A different world; In this seven-page travel extravaganza, we've got
Words Lesley McDowellWhat can explain the images we remember from childhood holidays? My first visit to Toronto, just before my sixth birthday, was to see grandparents who had emigrated to Canada from Scotland in the early Fifties. And my abiding memory of that first trip abroad? Not the CN Tower, Lake Ontario or the bright lights of Bloor Street. No. Instead, on an unusually rainy day in the middle of a hot summer (even the rain was warm) in a busy street downtown, I caught sight of a smartly-dressed, soaked-to-the-skin young woman walking barefoot. She was carrying, rather than wearing, a new pair of white shoes to stop the rain from spoiling them.
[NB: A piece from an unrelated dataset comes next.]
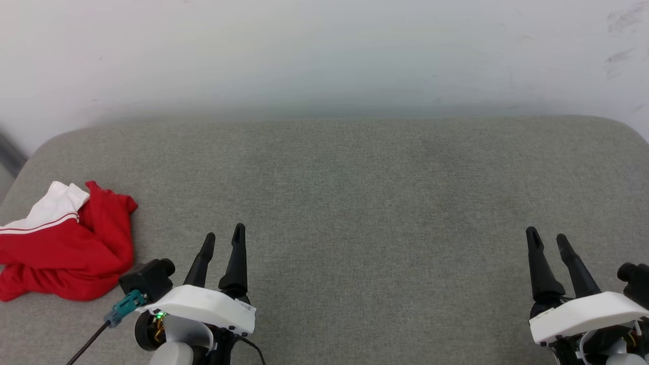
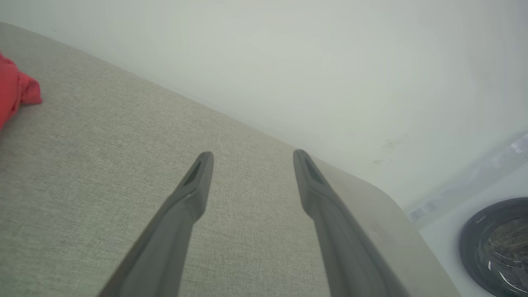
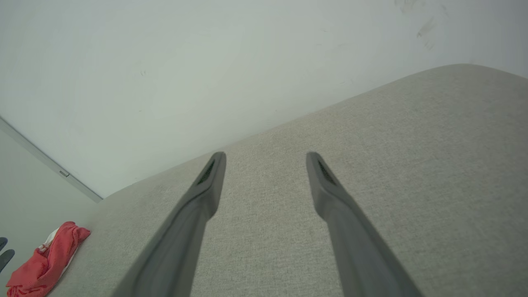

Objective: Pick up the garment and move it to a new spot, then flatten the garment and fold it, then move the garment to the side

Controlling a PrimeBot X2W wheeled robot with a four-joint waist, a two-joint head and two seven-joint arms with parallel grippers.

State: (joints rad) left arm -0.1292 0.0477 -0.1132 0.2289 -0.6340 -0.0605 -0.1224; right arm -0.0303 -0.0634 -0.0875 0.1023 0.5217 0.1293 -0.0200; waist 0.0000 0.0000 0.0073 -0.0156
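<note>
The garment (image 1: 68, 248), a bright red T-shirt with a white sleeve and striped trim, lies crumpled in a heap at the left edge of the grey cushion (image 1: 355, 203). A corner of the garment (image 2: 16, 93) shows at the left of the left wrist view, and the garment (image 3: 45, 258) lies small at the lower left of the right wrist view. My left gripper (image 1: 224, 234) stands open just right of the heap, apart from it, with nothing between its fingers. My right gripper (image 1: 547, 236) stands open far off at the lower right, also empty.
A pale wall (image 1: 324, 50) rises behind the cushion's far edge. The cushion's corners are rounded at both ends. A round dark washing-machine door (image 2: 495, 247) sits beyond the cushion in the left wrist view. A cable (image 1: 88, 342) trails from my left wrist.
</note>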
Our experiences abroad probably are more coloured by people than by things - rude waiters, friendly locals, holiday romances - so this memory may not seem so unusual. Add to it the sheer decadence of the whole thing (no one would dream of walking barefoot on the street in the rain in dreich, darkened Seventies Glasgow), and you have a single, defining impression that lasts forever.
More than 20 years later I did the same thing. It was one o'clock in the morning, I'd left friends still drinking in the James Joyce pub on Bloor Street West, and set off on the 20-minute walk to my room at Victoria University. It was a hot sticky night, the streets were mobbed and my shoes were hurting me so, guess what? I took them off and strolled home in my bare feet.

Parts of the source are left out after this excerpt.